Task to complete: Search the material below for the word "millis". Copy every line that has it.

Data segment:
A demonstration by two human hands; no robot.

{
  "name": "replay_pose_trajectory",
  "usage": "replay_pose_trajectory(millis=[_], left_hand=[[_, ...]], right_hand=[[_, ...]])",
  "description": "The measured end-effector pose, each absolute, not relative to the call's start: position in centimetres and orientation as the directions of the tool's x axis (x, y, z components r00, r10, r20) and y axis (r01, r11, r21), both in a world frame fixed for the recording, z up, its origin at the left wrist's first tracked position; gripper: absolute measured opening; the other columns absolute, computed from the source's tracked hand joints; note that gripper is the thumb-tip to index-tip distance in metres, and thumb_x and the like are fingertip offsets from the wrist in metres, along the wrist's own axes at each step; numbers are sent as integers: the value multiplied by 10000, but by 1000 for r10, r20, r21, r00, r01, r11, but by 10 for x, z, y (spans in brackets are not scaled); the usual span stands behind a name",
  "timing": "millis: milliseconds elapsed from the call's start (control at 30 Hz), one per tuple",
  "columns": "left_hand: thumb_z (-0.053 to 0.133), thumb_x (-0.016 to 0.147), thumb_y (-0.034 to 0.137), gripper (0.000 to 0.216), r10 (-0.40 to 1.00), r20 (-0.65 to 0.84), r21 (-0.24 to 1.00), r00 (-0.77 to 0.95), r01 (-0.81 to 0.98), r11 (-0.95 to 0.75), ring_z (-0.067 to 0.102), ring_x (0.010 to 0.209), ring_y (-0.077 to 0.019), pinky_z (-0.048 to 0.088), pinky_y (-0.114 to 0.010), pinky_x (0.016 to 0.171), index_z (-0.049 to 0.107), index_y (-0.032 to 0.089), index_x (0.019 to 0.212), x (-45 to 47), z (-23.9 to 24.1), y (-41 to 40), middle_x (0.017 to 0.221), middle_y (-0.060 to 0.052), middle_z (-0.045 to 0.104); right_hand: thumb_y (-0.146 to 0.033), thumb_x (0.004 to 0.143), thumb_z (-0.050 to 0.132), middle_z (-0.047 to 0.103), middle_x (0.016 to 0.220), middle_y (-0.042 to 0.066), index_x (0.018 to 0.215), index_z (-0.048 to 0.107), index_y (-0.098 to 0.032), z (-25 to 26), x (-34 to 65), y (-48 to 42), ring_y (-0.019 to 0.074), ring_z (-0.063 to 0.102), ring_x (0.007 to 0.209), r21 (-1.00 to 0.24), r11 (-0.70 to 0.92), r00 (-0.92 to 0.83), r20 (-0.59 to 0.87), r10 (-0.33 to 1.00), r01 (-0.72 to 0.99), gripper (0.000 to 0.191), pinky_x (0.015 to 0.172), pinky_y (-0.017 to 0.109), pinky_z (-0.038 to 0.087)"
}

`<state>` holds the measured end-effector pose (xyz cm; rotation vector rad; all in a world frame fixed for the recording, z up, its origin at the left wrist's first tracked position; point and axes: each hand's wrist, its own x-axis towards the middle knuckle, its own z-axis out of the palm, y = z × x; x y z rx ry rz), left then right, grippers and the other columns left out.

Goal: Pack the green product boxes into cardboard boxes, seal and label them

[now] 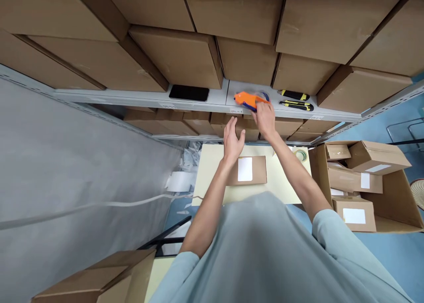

Written answer:
  "usage": "replay_pose_trajectory(millis=[_], left_hand=[[_, ...]], right_hand=[[_, ...]])",
  "timing": "millis: milliseconds elapsed from the call's start (control at 30 Hz), one per tuple",

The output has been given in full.